(Records drawn from a dataset)

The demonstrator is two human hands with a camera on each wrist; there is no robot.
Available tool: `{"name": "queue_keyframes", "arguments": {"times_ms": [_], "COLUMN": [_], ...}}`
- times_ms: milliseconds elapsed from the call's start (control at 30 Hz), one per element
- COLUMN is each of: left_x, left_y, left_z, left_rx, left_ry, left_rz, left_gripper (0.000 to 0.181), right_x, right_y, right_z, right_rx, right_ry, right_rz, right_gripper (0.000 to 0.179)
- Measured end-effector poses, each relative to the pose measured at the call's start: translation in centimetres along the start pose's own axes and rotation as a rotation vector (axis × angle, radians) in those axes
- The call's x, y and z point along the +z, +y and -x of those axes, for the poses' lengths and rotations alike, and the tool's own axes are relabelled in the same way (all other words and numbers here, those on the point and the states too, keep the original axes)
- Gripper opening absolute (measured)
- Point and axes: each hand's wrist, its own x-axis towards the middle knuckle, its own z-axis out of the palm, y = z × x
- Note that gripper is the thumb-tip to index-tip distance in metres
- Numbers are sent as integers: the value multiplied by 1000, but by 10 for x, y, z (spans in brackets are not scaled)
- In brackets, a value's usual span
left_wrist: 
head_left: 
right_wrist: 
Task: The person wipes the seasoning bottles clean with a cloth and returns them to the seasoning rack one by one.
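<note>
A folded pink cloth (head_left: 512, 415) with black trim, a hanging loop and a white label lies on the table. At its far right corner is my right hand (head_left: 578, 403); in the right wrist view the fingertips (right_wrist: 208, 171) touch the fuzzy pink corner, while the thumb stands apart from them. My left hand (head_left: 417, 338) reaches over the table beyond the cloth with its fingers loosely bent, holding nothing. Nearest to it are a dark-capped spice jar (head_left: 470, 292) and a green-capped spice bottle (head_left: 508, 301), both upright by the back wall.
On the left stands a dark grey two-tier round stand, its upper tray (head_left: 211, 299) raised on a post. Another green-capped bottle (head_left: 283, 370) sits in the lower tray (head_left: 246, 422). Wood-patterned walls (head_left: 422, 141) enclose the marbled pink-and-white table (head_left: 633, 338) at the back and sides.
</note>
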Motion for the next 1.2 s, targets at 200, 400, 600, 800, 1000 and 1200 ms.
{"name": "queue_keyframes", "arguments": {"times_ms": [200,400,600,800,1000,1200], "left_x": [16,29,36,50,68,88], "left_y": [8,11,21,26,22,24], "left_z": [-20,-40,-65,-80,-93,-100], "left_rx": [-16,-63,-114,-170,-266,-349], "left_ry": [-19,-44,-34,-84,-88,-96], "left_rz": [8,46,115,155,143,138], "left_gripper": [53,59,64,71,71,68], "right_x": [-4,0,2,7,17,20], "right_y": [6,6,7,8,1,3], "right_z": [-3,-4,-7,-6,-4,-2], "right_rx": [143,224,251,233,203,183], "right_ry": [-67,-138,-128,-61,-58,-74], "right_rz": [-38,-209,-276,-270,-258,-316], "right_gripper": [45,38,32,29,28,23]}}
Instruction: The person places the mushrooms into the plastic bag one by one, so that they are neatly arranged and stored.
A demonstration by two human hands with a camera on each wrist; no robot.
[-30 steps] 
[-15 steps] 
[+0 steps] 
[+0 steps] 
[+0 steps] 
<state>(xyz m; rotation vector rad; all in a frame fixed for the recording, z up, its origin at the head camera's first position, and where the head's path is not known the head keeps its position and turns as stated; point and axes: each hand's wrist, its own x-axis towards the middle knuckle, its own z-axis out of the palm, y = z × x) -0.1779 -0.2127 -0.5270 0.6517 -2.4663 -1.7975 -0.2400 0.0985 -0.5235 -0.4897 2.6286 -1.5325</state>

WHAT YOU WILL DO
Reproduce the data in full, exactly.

TASK OUTPUT
The demonstrator is two human hands with a camera on each wrist; there is no robot.
Available tool: `{"name": "queue_keyframes", "arguments": {"times_ms": [_], "COLUMN": [_], ...}}`
- times_ms: milliseconds elapsed from the call's start (control at 30 Hz), one per element
- COLUMN is each of: left_x, left_y, left_z, left_rx, left_ry, left_rz, left_gripper (0.000 to 0.181), right_x, right_y, right_z, right_rx, right_ry, right_rz, right_gripper (0.000 to 0.179)
- Measured end-effector poses, each relative to the pose measured at the call's start: translation in centimetres along the start pose's own axes and rotation as a rotation vector (axis × angle, radians) in those axes
- The call's x, y and z point along the +z, +y and -x of those axes, for the poses' lengths and rotations alike, and the tool's own axes are relabelled in the same way (all other words and numbers here, those on the point and the states too, keep the original axes)
- Gripper opening absolute (measured)
- Point and axes: each hand's wrist, its own x-axis towards the middle knuckle, its own z-axis out of the palm, y = z × x
- Note that gripper is the thumb-tip to index-tip distance in metres
- Numbers are sent as integers: the value multiplied by 1000, but by 10 for x, y, z (spans in brackets are not scaled)
- In brackets, a value's usual span
left_wrist: 
head_left: 
right_wrist: 
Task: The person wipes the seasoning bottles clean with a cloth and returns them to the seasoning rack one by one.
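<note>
A folded pink cloth (head_left: 512, 415) with black trim, a hanging loop and a white label lies on the table. At its far right corner is my right hand (head_left: 578, 403); in the right wrist view the fingertips (right_wrist: 208, 171) touch the fuzzy pink corner, while the thumb stands apart from them. My left hand (head_left: 417, 338) reaches over the table beyond the cloth with its fingers loosely bent, holding nothing. Nearest to it are a dark-capped spice jar (head_left: 470, 292) and a green-capped spice bottle (head_left: 508, 301), both upright by the back wall.
On the left stands a dark grey two-tier round stand, its upper tray (head_left: 211, 299) raised on a post. Another green-capped bottle (head_left: 283, 370) sits in the lower tray (head_left: 246, 422). Wood-patterned walls (head_left: 422, 141) enclose the marbled pink-and-white table (head_left: 633, 338) at the back and sides.
</note>
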Motion for the next 1.2 s, targets at 200, 400, 600, 800, 1000 and 1200 ms.
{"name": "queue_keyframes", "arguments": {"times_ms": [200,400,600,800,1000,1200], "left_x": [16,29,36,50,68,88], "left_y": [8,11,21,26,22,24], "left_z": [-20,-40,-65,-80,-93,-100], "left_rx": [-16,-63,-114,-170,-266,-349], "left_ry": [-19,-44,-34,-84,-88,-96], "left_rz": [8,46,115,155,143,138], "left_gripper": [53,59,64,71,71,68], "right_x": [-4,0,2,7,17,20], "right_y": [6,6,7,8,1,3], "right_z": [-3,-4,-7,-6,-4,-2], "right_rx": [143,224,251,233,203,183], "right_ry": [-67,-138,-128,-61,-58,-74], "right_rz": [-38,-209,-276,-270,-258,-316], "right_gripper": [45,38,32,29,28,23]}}
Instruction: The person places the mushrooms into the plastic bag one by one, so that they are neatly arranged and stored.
A demonstration by two human hands with a camera on each wrist; no robot.
[-30 steps] 
[-15 steps] 
[+0 steps] 
[+0 steps] 
[+0 steps] 
<state>(xyz m; rotation vector rad; all in a frame fixed for the recording, z up, its origin at the head camera's first position, and where the head's path is not known the head keeps its position and turns as stated; point and axes: each hand's wrist, its own x-axis towards the middle knuckle, its own z-axis out of the palm, y = z × x) -0.1779 -0.2127 -0.5270 0.6517 -2.4663 -1.7975 -0.2400 0.0985 -0.5235 -0.4897 2.6286 -1.5325</state>

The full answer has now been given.